#### [PROBLEM STATEMENT]
Write the listing out once more, with every line exactly as it stands.
━━━━
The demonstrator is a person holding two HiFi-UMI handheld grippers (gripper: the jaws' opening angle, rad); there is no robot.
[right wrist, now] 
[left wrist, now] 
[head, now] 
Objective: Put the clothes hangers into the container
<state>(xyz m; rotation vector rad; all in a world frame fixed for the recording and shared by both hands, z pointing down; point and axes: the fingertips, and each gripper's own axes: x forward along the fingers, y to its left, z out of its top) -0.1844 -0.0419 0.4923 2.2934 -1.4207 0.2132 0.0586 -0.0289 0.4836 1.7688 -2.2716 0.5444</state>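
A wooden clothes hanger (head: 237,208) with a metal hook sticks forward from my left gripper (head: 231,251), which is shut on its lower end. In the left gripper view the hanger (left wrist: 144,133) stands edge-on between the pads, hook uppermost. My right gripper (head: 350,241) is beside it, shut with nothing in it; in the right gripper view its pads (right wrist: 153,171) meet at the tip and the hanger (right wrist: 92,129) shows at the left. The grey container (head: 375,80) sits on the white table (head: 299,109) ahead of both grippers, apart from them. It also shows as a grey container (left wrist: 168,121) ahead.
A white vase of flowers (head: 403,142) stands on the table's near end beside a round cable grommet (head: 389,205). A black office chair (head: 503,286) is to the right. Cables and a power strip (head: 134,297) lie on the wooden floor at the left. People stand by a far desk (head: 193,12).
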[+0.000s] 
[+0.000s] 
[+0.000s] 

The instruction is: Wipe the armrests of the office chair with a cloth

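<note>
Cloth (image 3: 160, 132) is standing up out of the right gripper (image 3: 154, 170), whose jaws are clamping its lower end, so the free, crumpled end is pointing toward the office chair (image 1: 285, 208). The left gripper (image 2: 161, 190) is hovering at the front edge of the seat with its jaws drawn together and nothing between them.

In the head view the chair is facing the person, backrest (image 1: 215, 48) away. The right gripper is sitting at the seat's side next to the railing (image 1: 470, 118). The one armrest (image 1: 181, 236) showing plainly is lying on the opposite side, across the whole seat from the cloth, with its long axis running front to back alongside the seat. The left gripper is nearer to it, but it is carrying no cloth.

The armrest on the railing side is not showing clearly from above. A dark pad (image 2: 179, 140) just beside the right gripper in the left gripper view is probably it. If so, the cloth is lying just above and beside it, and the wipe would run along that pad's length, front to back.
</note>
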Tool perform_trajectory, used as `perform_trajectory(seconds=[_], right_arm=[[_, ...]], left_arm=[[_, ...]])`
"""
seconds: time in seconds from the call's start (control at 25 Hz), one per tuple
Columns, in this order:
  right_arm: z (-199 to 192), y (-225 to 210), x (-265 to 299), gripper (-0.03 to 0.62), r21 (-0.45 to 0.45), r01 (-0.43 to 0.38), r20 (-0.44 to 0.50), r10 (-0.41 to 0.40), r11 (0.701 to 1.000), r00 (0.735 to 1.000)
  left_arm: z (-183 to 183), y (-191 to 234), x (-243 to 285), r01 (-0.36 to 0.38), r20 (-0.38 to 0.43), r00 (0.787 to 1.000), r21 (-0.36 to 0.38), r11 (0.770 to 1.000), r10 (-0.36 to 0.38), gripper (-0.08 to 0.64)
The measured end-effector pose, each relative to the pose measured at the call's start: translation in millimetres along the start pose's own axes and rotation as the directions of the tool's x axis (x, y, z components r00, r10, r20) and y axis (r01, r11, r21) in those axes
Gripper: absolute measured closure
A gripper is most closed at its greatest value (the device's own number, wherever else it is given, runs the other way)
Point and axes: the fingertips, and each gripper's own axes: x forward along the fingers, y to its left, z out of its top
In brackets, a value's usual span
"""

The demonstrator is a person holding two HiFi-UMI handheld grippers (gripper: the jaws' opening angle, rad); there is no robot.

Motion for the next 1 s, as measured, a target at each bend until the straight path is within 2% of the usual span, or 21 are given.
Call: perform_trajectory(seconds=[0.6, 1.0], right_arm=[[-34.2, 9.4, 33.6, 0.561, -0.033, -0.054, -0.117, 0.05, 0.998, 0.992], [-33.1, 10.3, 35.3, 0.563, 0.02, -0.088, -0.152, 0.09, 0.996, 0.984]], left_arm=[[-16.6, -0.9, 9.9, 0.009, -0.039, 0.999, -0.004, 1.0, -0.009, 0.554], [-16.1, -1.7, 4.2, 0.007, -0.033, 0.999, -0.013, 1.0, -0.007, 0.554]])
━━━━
#### [TASK ANSWER]
The demonstrator is a person holding two HiFi-UMI handheld grippers (gripper: the jaws' opening angle, rad); there is no robot.
[right wrist, now] 
[left wrist, now] 
[head, now] 
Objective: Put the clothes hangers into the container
<state>(xyz m; rotation vector rad; all in a world frame fixed for the recording and shared by both hands, z pointing down; point and axes: the fingertips, and each gripper's own axes: x forward along the fingers, y to its left, z out of its top) -0.1844 -0.0419 0.4923 2.2934 -1.4207 0.2132 0.0586 -0.0289 0.4836 1.7688 -2.2716 0.5444</state>
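A wooden clothes hanger (head: 237,208) with a metal hook sticks forward from my left gripper (head: 231,251), which is shut on its lower end. In the left gripper view the hanger (left wrist: 144,133) stands edge-on between the pads, hook uppermost. My right gripper (head: 350,241) is beside it, shut with nothing in it; in the right gripper view its pads (right wrist: 153,171) meet at the tip and the hanger (right wrist: 92,129) shows at the left. The grey container (head: 375,80) sits on the white table (head: 299,109) ahead of both grippers, apart from them. It also shows as a grey container (left wrist: 168,121) ahead.
A white vase of flowers (head: 403,142) stands on the table's near end beside a round cable grommet (head: 389,205). A black office chair (head: 503,286) is to the right. Cables and a power strip (head: 134,297) lie on the wooden floor at the left. People stand by a far desk (head: 193,12).
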[+0.000s] 
[+0.000s] 
[+0.000s] 

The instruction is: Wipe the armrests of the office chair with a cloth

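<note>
Cloth (image 3: 160, 132) is standing up out of the right gripper (image 3: 154, 170), whose jaws are clamping its lower end, so the free, crumpled end is pointing toward the office chair (image 1: 285, 208). The left gripper (image 2: 161, 190) is hovering at the front edge of the seat with its jaws drawn together and nothing between them.

In the head view the chair is facing the person, backrest (image 1: 215, 48) away. The right gripper is sitting at the seat's side next to the railing (image 1: 470, 118). The one armrest (image 1: 181, 236) showing plainly is lying on the opposite side, across the whole seat from the cloth, with its long axis running front to back alongside the seat. The left gripper is nearer to it, but it is carrying no cloth.

The armrest on the railing side is not showing clearly from above. A dark pad (image 2: 179, 140) just beside the right gripper in the left gripper view is probably it. If so, the cloth is lying just above and beside it, and the wipe would run along that pad's length, front to back.
</note>
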Tool perform_trajectory, used as `perform_trajectory(seconds=[_], right_arm=[[_, ...]], left_arm=[[_, ...]])`
"""
seconds: time in seconds from the call's start (control at 25 Hz), one per tuple
Columns, in this order:
  right_arm: z (-199 to 192), y (-225 to 210), x (-265 to 299), gripper (-0.03 to 0.62), r21 (-0.45 to 0.45), r01 (-0.43 to 0.38), r20 (-0.44 to 0.50), r10 (-0.41 to 0.40), r11 (0.701 to 1.000), r00 (0.735 to 1.000)
  left_arm: z (-183 to 183), y (-191 to 234), x (-243 to 285), r01 (-0.36 to 0.38), r20 (-0.38 to 0.43), r00 (0.787 to 1.000), r21 (-0.36 to 0.38), r11 (0.770 to 1.000), r10 (-0.36 to 0.38), gripper (-0.08 to 0.64)
The measured end-effector pose, each relative to the pose measured at the call's start: translation in millimetres along the start pose's own axes and rotation as the directions of the tool's x axis (x, y, z components r00, r10, r20) and y axis (r01, r11, r21) in those axes
Gripper: absolute measured closure
A gripper is most closed at its greatest value (the device's own number, wherever else it is given, runs the other way)
Point and axes: the fingertips, and each gripper's own axes: x forward along the fingers, y to its left, z out of its top
In brackets, a value's usual span
"""

The demonstrator is a person holding two HiFi-UMI handheld grippers (gripper: the jaws' opening angle, rad); there is no robot.

Motion for the next 1 s, as measured, a target at each bend until the straight path is within 2% of the usual span, or 21 are given.
Call: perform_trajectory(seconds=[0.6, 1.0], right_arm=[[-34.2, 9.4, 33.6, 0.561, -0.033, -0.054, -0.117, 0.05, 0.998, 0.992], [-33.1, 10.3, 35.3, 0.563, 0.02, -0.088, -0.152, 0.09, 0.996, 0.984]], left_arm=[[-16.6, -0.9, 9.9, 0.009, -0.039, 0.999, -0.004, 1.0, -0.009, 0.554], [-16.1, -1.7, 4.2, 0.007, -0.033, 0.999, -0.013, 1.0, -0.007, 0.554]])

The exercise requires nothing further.